Thank you for your reply!

1 Like

Just a quick note that I have a flag in the pipeline to have our edge CDN automatically handle HSTS for apps if they’re marked “secure”. You can absolutely just set the header yourself, but we’re going to make this easy, soon.

1 Like

@thomas So what I’m hearing is there could be the possibility for customers to set custom headers at the CDN level in future? :stuck_out_tongue:

What headers would you like to be able to set?

In general, one thing that usually seems harder than it needs to be for small time users hosting a static site, is enforcing proper security headers such as HSTS, X-Frame-Options and all the other security headers that help me get an A+ on my good boy security posture report card :stuck_out_tongue:

Personally, I think Netlify solves this nicely through netlify.toml but then it leaves me kind of annoyed that I can’t poke at their underlying infrastructure. Github Pages provides no configuration beyond a custom domain either.

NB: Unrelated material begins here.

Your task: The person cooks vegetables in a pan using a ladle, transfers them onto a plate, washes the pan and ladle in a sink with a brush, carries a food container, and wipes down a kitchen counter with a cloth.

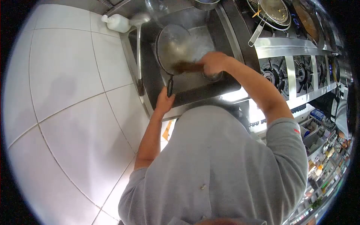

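Note:
My left hand (165,101) is closed around the black handle of a frying pan (173,43), which is tilted inside the metal sink (187,84). Closed on a brown brush (184,67), my right hand (215,63) is at the pan's near right side. Motion blurs the brush, and its bristles cannot be made out clearly. The inside of the pan looks wet and cloudy. Part of a round metal vessel (213,77) shows in the sink below my right hand.
A long-handled ladle (139,56) rests along the sink's left edge, near a white bottle (118,23). Another metal pot (206,3) is at the back. To the right are a strainer (275,11) and gas burners (272,75). White tiles (63,67) cover the left side.

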A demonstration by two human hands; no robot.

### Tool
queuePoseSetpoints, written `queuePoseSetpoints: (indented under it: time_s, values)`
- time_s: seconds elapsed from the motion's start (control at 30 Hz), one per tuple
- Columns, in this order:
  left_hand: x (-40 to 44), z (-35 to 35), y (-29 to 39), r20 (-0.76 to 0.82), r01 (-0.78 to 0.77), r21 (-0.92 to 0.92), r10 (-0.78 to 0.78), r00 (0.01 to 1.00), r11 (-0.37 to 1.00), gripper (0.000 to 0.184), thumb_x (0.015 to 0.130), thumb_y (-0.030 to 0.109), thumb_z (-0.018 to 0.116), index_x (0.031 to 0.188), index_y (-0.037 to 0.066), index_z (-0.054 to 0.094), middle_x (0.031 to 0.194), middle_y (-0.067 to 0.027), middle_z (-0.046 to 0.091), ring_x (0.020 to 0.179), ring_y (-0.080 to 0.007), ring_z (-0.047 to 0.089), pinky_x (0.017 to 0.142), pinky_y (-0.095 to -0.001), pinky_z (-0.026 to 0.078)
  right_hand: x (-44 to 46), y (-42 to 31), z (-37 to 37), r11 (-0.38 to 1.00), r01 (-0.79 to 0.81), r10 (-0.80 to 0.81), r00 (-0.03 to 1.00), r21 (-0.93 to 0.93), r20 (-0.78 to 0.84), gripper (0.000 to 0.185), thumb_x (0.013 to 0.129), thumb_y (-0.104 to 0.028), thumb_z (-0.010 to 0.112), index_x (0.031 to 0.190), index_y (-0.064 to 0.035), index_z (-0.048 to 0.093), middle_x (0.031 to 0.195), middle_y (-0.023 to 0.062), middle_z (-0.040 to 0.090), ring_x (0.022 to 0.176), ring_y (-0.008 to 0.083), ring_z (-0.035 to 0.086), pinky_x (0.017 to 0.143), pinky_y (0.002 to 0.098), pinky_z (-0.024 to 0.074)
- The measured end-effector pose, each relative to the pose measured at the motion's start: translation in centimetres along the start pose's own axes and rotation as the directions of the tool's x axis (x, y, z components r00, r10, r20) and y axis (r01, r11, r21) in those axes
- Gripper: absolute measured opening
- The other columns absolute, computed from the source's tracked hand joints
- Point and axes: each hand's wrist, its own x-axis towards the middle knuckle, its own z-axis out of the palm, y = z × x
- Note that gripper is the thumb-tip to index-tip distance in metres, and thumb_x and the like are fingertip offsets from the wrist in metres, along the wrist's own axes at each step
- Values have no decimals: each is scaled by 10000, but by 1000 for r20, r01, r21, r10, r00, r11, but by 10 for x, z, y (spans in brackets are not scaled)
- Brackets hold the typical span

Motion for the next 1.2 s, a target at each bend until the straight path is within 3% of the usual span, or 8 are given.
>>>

Fly seems like that sweet spot (paradoxically) between allowing “basically no config” at the same time as “i want to touch everything if and when i need to”

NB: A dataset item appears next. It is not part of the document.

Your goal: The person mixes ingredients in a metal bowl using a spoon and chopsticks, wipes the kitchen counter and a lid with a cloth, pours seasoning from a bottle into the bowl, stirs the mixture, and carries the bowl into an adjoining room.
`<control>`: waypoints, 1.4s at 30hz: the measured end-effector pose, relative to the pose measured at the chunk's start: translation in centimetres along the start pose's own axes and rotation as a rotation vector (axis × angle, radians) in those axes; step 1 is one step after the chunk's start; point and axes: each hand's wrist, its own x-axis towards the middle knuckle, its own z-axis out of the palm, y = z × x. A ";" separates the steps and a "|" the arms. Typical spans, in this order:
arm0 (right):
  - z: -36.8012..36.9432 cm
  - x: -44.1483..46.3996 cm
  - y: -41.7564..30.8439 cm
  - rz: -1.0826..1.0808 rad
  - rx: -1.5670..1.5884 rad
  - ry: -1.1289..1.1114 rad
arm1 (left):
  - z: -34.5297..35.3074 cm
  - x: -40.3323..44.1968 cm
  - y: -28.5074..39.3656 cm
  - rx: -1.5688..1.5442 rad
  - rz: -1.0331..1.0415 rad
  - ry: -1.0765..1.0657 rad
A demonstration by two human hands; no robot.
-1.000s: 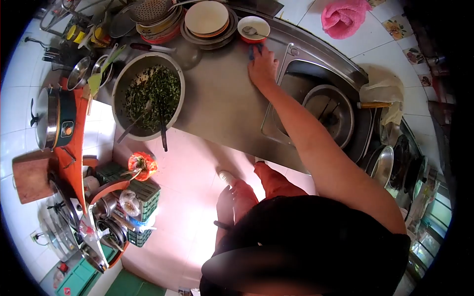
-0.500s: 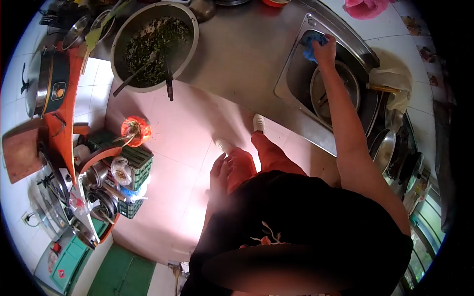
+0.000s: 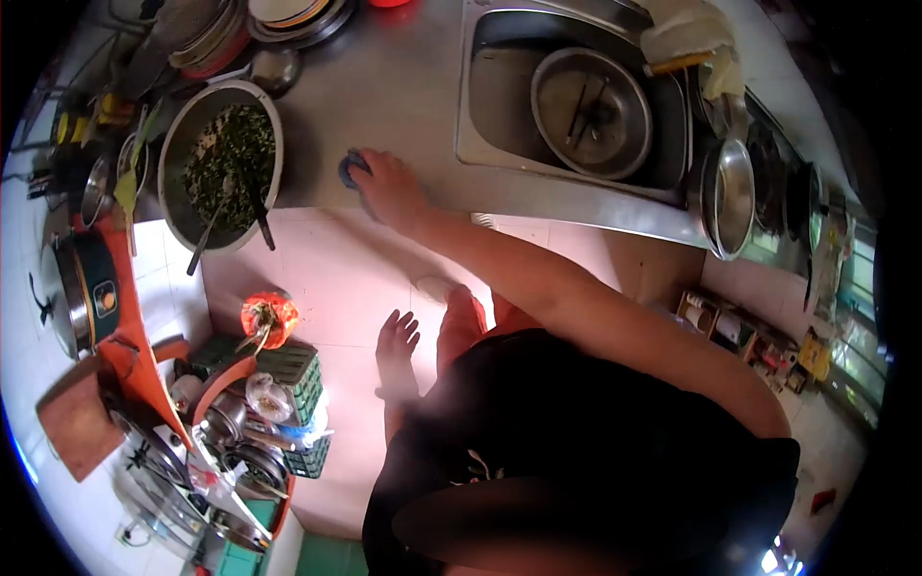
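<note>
My right hand (image 3: 392,192) has swung off the sink (image 3: 495,86), so the blue cloth (image 3: 352,170) in its grasp now meets the counter (image 3: 384,86) at the bowl's (image 3: 174,163) three o'clock; my left hand (image 3: 396,341) hangs empty, fingers spread.

Across the upper frame, a metal counter (image 3: 403,106) is topped by a large bowl (image 3: 174,178), stacked plates (image 3: 298,24) at upper left, and a blue cloth (image 3: 351,169) toward upper centre.
</note>
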 end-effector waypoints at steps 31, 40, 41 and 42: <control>-16.4 -4.8 11.6 -0.141 -0.103 -0.260 | 14.4 7.0 6.4 0.164 -0.025 -0.228; -26.3 -6.0 23.2 0.232 -0.591 -0.256 | 11.9 10.1 3.3 0.076 -0.113 -0.275; -27.1 -6.2 26.2 0.382 -0.516 0.000 | 12.0 10.4 3.4 0.076 -0.111 -0.290; -28.6 -4.8 26.6 0.420 -0.378 0.106 | 12.4 10.6 3.5 0.078 -0.113 -0.303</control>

Having said that, I’d prefer to just use the built ins for my site but then I end up dropping out to creating a custom Docker image with config to add headers (and eventually access log shipping for basic analytics), which is fine to do but to some extent, it feels like yak shaving. The fact I can do that without leaving the platform is a big win though.

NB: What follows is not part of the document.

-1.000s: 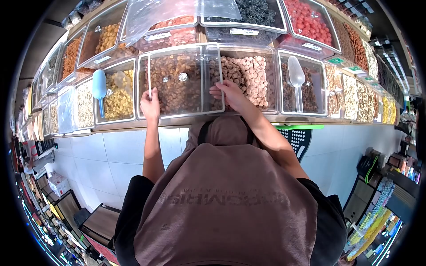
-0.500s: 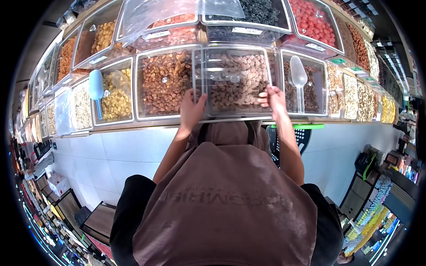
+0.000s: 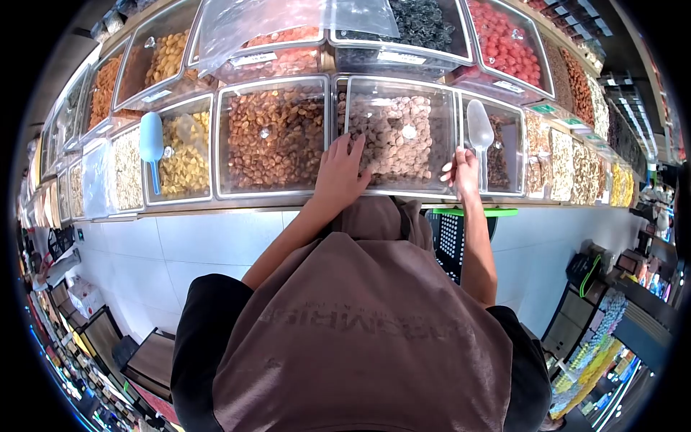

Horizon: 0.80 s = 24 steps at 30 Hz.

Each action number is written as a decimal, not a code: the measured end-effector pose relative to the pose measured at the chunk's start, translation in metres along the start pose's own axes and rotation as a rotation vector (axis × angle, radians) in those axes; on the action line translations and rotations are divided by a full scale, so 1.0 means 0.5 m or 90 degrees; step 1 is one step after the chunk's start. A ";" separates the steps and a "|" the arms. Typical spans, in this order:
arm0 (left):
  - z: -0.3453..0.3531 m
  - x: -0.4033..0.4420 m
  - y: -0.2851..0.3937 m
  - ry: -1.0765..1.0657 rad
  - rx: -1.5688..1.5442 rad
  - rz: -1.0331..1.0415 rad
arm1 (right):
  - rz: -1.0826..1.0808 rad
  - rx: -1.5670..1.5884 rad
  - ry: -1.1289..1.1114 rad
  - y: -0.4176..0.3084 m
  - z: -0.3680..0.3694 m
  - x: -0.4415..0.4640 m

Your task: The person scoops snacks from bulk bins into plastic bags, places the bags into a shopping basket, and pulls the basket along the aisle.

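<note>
A clear lid (image 3: pixel 409 132) with a pale frame and a round knob lies over the bin of pinkish-brown dried pieces (image 3: pixel 403 158), its right edge reaching the neighbouring bin. My left hand (image 3: pixel 343 173) rests at the lid's left edge, fingers spread. My right hand (image 3: pixel 463 173) pinches the right edge of the lid near its front corner. Left of these stands a lidded bin of brown raisins (image 3: pixel 270 137). A clear scoop (image 3: pixel 480 133) lies on the bin to the right, close to my right hand.
A blue scoop (image 3: pixel 152 144) lies by the bin of yellow pieces (image 3: pixel 183 165). Behind are bins of dark (image 3: pixel 421 25) and red dried fruit (image 3: pixel 504 43), partly under a plastic sheet (image 3: pixel 259 29). A black basket with a green edge (image 3: pixel 452 245) is below the counter.
The clear lid has moved right, off the raisin bin and over the pinkish-brown pieces. Both hands moved right with it; my left fingers have spread from their grip.
</note>
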<state>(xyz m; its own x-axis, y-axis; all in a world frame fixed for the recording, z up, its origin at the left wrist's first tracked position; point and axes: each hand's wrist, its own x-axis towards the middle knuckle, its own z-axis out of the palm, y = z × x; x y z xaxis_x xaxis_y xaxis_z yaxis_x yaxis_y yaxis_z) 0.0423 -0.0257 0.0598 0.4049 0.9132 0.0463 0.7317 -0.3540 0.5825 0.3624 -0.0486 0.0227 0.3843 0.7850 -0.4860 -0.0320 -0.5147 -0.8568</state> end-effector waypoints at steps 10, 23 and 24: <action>0.073 0.030 -0.070 0.053 0.148 0.069 | -0.006 -0.038 -0.040 -0.005 0.038 0.002; 0.089 0.027 -0.067 0.060 0.216 0.050 | -0.249 -0.499 -0.106 -0.137 0.033 -0.121; 0.090 0.032 -0.065 0.059 0.226 0.052 | -0.294 -0.495 -0.091 -0.170 0.050 -0.150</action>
<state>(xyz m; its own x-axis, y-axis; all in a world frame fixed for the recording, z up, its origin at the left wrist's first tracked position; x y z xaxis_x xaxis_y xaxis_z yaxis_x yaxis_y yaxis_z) 0.0499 -0.0087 0.0049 0.4308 0.8875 0.1636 0.8501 -0.4600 0.2565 0.3134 -0.0550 0.1278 0.0847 0.9791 -0.1849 0.7472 -0.1851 -0.6383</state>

Having said all this, whether this is actually something Fly could or should be concerned with providing is an entirely different story! Is there a line that shouldn’t be crossed where you start blurring into what is almost developer experience as opposed to staying in the well defined area of deployment? :woman_shrugging: Beats me but it seems like an easy win for less experienced users to configure headers without having to drop out of the builtins I think

1 Like

This is great! I think generally features where we optionally set some sane set of headers are pretty easy for us to do, so I’m kind of on the lookout for them. We’re very interested in letting people deploy static assets without having a lot of compute behind them; there’s more news coming out about that too.

Thanks!

If anyone things of headers they want our CDN layer to be able to set, we’re interested!

1 Like

This is now basically unrelated to the thread but as far as static stuff goes, I imagine a diagram in my head where it’s like Hello, I would like to:

  • Deploy a static site
  • Poke around the server logs to know if people are using it[1]
  • Not have to do everything myself

and so far, I can only pick two. Netlify let me do 2 1/2 but paying $9/month per domain just for analytics (hosting is weirdly free) AND I can’t get a copy of the logs feels like I’m a bit too far removed from my deployment. Admittedly, I’d happily pay $9/month if they’d just send me the raw access logs and I analyse them myself!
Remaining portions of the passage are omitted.